Die Arbeitsbedingungen für Saisonarbeitskräfte im Spargelanbau sind in Deutschland laut einer Studie der Entwicklungsorganisation Oxfam teilweise «unhaltbar». «Löhne werden systematisch gedrückt, viele Arbeiter sind mit einer kaum durchschaubaren Kombination aus Stunden- und Akkordlöhnen konfrontiert und berichten von schwer oder gar nicht erreichbaren Zielvorgaben», sagte eine Oxfam-Sprecherin. Zuvor hatte der RBB über die Oxfam-Studie berichtet.
«Das sind keine Einzelfälle», sagte Benjamin Luig von der Initiative Faire Landarbeit, die an der Studie beteiligt war. Beschäftigte klagten regelmäßig über falsche Angaben bei der Arbeitszeiterfassung, wodurch sie mehr arbeiten müssten, aber nicht mehr bezahlt bekämen.

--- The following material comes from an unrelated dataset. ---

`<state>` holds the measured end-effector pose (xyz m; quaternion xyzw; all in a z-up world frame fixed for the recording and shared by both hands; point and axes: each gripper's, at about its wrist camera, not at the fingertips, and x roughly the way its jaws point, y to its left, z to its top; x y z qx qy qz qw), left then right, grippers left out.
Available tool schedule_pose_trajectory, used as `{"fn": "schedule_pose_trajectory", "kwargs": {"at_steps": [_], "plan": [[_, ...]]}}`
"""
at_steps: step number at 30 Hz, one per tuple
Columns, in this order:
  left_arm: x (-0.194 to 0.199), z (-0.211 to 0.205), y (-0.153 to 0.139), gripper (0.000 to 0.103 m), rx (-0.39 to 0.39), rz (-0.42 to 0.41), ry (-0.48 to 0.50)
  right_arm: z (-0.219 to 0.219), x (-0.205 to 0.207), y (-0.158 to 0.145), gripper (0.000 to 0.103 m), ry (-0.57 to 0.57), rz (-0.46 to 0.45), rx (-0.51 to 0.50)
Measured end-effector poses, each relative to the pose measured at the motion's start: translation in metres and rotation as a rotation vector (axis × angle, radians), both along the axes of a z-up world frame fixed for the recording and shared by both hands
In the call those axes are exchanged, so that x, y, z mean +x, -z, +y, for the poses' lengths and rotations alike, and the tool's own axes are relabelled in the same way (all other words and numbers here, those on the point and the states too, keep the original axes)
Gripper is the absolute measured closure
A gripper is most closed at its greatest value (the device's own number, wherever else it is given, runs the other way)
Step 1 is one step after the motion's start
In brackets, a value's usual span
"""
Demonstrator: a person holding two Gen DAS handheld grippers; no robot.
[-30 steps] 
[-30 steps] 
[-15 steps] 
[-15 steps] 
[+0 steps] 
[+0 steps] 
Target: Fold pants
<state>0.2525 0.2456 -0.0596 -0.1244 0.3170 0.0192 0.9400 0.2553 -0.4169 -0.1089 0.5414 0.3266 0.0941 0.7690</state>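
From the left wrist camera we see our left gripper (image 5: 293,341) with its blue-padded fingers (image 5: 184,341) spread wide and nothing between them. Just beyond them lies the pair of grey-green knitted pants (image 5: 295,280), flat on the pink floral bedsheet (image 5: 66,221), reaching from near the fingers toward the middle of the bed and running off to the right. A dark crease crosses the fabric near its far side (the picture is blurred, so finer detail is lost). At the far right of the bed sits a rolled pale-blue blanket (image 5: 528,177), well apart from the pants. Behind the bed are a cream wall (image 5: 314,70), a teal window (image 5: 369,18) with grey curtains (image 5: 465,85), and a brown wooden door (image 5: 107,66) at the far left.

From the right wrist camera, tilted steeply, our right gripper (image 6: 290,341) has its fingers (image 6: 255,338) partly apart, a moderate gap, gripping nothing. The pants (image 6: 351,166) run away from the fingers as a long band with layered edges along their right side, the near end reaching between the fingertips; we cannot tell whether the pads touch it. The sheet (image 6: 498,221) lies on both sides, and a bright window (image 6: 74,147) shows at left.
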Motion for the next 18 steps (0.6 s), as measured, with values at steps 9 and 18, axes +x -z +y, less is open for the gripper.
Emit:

Hinzu kommt laut der Oxfam-Sprecherin das Problem hoher Lohnabzüge durch überhöhte Mieten für Gemeinschaftsunterkünfte. «Für eine Baracke ohne Küche verlangt einer der Betriebe 40 Euro pro Quadratmeter. Die durchschnittliche Kaltmiete in der Münchner Innenstadt liegt bei 23 Euro», sagte Steffen Vogel, Oxfam-Referent für globale Lieferketten und Menschenrechte im Agrarsektor. Einen Betrieb in Brandenburg bezeichnete Oxfam als «skandalös». Die Unterkünfte glichen Baracken, in den Zimmern wachse Schimmel.
Reaktion auf die Vorwürfe:
Der Darstellung von Oxfam widersprach der Verband der Ostdeutschen Spargel- und Beerenobstanbauer (Vosba) entschieden. Die Studie spiegele Einzelfälle wider, sagte Geschäftsführer Frank Saalfeld. Sie beziehe sich in ihren Aussagen häufig auf einen Betrieb aus dem Spreewald, der bereits in den Vorjahren negativ aufgefallen war und schon vor der Pandemie aus dem Verband ausgeschlossen wurde. Oxfam habe dieses «schwarze Schaf» besonders stark gewichtet.
Mindestlohnzahlungen und eine Krankenversicherung für die Saisonkräfte seien für die Betriebe verpflichtend, führte Saalfeld aus. Und der überwiegende Großteil halte sich auch dran. Saalfeld betonte, dass viele der Arbeiter über eine Gruppenversicherung letztlich wie Privatversicherte bei Krankheit versorgt würden. Hier sehe er keine Probleme. Die Standards seien um Welten besser als in Spanien und Italien, betonte Saalfeld.
Bezug nahm Saalfeld auch auf die in der Branche üblichen kurzen Kündigungsfristen. Es sei nicht so, dass Leute vor die Tür gesetzt würden, wenn sie beispielsweise durch Krankheit arbeitsunfähig sind. Meistens würden in solchen Fällen Lösungen im gegenseitigen Einvernehmen gefunden. Nichtsdestotrotz sei es so, dass beispielsweise bei vereinbarten zehn Arbeitstagen eine Kündigungsfrist von vier Wochen völlig an der Realität vorbeiginge. Entsprechend ließe auch der Gesetzgeber die schnellere Auflösung eines Arbeitsverhältnisses zu.
Oxfam sieht die Verantwortung für die Arbeitsbedingungen auch bei den deutschen Supermärkten, die für Spargel «ruinös niedrige Preise» zahlten. «Den Preisdruck geben die Betriebe nach unten weiter: an die Arbeiter auf den Feldern», sagte ein Oxfam-Referent. Oxfam fordert deshalb, dass der Einkauf unter Produktionskosten verboten wird.
Das Bundesarbeitsministerium prüft aktuell nach eigener Aussage, ob die Vorfälle systematischer Natur sind und gegebenenfalls eine Verschärfung der gesetzlichen Regelungen erforderlich ist.
Grundlage der Oxfam-Studie sind nach Angaben der Entwicklungsorganisation eigene Recherchen und ein Bericht des PECO-Instituts, für den Arbeiter bei vier Betrieben interviewt wurden.